◆ Goal of the exercise ◆
In the data below, one line contains "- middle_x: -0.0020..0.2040" and a later one contains "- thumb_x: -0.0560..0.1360". Print both, with every line between them, exactly and alone.

◆ Entries supplied ◆
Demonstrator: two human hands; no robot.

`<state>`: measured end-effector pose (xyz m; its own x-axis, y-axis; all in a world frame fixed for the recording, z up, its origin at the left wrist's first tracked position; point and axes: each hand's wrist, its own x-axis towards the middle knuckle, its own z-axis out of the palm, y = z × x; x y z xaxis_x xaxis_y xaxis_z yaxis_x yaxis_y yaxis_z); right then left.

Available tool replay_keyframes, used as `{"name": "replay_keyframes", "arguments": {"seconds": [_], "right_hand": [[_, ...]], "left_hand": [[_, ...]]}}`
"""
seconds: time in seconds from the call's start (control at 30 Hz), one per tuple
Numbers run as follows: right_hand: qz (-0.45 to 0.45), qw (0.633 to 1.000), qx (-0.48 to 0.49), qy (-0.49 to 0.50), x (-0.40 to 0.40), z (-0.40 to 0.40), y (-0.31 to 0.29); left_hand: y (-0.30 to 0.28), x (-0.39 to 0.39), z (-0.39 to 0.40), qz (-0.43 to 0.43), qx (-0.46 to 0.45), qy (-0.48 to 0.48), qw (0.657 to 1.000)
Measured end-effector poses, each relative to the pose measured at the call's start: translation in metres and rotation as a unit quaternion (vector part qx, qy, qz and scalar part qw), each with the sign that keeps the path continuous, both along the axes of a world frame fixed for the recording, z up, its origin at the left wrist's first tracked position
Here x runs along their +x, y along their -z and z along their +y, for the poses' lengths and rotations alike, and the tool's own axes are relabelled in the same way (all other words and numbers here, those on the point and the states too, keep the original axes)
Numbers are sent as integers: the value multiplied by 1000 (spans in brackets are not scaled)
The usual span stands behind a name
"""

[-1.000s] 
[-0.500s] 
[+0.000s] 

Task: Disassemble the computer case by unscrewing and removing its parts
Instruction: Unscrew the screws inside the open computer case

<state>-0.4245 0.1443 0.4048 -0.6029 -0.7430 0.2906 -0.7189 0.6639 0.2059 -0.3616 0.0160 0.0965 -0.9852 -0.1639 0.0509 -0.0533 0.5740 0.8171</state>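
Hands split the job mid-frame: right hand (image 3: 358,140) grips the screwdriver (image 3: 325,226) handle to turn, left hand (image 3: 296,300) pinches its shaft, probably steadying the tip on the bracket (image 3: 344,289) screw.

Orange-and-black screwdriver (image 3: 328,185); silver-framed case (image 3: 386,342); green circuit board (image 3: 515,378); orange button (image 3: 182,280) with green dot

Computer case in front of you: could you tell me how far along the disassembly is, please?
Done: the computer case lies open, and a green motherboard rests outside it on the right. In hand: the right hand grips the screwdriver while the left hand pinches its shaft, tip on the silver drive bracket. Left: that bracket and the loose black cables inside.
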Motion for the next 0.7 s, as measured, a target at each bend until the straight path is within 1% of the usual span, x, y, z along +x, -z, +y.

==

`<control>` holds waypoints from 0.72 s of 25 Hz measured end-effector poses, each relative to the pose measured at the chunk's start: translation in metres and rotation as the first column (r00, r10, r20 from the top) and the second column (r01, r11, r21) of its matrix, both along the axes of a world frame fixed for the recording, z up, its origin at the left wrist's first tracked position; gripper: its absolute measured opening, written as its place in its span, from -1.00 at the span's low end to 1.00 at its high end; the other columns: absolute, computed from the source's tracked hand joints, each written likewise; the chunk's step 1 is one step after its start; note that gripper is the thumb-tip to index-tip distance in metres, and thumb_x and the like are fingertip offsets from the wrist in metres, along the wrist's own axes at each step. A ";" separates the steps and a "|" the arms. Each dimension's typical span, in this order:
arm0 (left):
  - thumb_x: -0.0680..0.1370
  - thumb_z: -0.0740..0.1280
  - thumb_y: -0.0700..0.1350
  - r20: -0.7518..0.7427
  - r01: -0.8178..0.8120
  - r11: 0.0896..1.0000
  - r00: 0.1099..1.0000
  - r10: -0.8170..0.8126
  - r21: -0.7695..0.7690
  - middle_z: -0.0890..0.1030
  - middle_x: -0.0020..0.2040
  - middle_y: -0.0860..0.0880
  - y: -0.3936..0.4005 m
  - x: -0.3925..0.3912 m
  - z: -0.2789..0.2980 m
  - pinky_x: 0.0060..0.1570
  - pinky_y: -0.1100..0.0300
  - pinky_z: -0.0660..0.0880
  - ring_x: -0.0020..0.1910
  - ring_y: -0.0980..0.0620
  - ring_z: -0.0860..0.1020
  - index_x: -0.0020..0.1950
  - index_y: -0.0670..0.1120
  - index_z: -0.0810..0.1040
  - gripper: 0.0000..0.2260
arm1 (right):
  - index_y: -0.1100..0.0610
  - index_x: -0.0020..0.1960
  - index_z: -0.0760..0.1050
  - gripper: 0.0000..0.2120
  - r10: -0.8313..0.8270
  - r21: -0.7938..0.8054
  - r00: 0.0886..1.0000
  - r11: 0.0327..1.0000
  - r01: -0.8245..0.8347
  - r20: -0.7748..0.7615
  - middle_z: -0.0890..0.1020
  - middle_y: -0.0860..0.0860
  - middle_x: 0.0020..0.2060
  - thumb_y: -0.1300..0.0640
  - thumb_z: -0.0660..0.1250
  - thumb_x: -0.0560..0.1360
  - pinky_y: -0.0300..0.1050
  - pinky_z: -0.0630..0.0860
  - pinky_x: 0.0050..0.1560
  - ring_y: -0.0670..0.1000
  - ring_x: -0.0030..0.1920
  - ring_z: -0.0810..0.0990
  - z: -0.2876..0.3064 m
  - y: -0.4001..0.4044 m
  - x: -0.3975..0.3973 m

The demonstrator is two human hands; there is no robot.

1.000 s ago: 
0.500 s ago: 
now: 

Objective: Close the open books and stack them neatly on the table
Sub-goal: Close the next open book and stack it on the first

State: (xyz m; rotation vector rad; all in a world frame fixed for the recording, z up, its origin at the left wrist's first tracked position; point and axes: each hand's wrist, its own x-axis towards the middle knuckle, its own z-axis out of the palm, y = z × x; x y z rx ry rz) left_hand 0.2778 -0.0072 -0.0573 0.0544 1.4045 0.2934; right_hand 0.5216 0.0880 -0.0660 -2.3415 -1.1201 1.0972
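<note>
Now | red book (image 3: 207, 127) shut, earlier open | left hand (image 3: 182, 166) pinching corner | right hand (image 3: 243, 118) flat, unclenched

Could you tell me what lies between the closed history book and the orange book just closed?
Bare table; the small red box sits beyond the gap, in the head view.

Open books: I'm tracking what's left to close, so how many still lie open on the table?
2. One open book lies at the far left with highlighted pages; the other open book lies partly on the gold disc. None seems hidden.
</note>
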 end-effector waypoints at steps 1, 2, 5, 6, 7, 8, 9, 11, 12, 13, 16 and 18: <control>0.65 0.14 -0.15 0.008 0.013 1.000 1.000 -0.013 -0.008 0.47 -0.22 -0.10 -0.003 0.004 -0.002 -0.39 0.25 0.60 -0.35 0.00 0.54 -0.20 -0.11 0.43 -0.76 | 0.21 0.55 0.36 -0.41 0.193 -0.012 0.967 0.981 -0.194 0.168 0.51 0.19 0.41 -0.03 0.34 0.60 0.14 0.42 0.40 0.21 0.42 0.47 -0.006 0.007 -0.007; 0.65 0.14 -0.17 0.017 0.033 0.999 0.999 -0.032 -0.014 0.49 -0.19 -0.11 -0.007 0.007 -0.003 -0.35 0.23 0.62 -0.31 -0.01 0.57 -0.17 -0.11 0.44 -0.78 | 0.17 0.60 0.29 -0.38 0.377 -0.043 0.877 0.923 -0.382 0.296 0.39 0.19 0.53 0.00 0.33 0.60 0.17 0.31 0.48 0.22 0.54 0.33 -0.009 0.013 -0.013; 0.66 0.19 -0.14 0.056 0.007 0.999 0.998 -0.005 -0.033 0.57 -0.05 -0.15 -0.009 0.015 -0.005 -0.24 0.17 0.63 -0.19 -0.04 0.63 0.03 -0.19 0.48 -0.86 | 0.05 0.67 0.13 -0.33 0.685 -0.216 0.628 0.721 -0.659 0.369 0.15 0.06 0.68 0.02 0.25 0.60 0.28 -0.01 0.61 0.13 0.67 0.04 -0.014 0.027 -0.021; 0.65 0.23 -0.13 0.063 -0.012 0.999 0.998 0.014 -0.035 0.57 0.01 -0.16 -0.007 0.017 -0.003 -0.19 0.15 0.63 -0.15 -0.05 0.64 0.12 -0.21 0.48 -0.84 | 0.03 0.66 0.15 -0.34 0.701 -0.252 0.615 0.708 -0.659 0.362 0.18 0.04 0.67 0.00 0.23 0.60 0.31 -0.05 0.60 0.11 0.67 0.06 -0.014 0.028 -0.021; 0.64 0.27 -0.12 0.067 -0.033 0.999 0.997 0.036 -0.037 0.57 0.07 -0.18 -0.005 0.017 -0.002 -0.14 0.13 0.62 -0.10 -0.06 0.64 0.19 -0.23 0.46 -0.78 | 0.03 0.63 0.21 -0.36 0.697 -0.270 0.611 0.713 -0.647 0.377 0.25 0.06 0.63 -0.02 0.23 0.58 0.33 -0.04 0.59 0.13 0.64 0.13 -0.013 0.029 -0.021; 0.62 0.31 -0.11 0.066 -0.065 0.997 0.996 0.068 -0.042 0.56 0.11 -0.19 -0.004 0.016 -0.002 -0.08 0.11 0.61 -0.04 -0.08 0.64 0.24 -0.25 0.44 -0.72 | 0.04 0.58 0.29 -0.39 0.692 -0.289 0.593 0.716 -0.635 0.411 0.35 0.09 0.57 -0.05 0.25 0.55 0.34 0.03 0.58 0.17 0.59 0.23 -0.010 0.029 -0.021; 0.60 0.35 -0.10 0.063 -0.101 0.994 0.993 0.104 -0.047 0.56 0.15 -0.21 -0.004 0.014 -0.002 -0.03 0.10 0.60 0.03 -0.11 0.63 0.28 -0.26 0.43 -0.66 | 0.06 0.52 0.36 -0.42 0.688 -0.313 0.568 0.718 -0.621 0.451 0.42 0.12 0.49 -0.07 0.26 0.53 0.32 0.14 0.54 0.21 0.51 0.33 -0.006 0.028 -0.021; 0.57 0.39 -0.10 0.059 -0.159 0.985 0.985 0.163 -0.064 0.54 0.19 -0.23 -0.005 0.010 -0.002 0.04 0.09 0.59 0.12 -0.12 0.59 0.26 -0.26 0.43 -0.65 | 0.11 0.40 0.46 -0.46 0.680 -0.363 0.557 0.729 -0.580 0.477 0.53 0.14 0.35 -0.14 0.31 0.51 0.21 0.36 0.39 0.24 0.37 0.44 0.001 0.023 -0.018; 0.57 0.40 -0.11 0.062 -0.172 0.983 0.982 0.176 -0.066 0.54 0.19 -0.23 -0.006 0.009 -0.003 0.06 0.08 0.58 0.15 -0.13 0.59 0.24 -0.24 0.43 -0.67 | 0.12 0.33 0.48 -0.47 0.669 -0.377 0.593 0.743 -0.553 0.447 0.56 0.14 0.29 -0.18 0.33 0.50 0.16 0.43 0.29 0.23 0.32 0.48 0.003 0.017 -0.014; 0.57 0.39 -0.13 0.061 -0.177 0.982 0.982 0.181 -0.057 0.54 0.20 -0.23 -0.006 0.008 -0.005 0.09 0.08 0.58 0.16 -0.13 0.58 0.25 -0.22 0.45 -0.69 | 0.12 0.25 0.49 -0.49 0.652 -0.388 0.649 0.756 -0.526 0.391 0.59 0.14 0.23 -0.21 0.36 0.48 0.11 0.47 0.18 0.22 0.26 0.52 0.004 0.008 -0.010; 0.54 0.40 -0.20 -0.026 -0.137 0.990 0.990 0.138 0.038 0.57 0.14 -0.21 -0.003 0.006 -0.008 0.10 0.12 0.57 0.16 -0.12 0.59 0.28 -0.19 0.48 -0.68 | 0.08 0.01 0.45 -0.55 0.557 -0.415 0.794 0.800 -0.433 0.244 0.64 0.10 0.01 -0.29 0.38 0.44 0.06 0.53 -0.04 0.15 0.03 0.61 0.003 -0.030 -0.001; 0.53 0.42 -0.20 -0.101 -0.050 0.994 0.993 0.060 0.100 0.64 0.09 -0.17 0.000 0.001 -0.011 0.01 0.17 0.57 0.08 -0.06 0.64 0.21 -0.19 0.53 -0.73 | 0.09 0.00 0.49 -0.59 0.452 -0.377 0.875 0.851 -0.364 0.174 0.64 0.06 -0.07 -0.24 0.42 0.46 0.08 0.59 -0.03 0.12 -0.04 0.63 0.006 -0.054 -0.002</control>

◆ Answer section ◆
  - middle_x: -0.0020..0.2040
  - middle_y: -0.0860..0.0880
  - y: -0.3936..0.4005 m
  - x: -0.3925..0.3912 m
  - z: -0.2789..0.2980 m
  - pinky_x: 0.0060..0.1570
  - pinky_y: -0.1100..0.0300
  - pinky_z: -0.0660..0.0880
  - ring_x: -0.0020..0.1910
  - ring_y: -0.0980..0.0620
  - ring_z: -0.0860..0.1020
  - index_x: -0.0020..0.1950
  - index_y: -0.0670..0.1120
  - index_z: -0.0810..0.1040
  - gripper: 0.0000..0.2260
arm1 (right):
  - index_y: -0.1100..0.0610
  - index_x: -0.0020..0.1960
  - index_z: -0.0760..0.1050
  - gripper: 0.0000..0.2120
  - r10: -0.8313..0.8270
  - r21: -0.7938..0.8054
  - r00: 0.0886..1.0000
  - r11: 0.0327..1.0000
  - r01: -0.8245..0.8347
  - r20: -0.7748..0.7615
  - middle_z: -0.0890..0.1020
  - middle_y: -0.0860..0.0860
  - middle_x: 0.0020..0.2060
  - thumb_y: -0.1300..0.0640
  - thumb_z: -0.0660..0.1250
  - thumb_x: -0.0560..0.1360

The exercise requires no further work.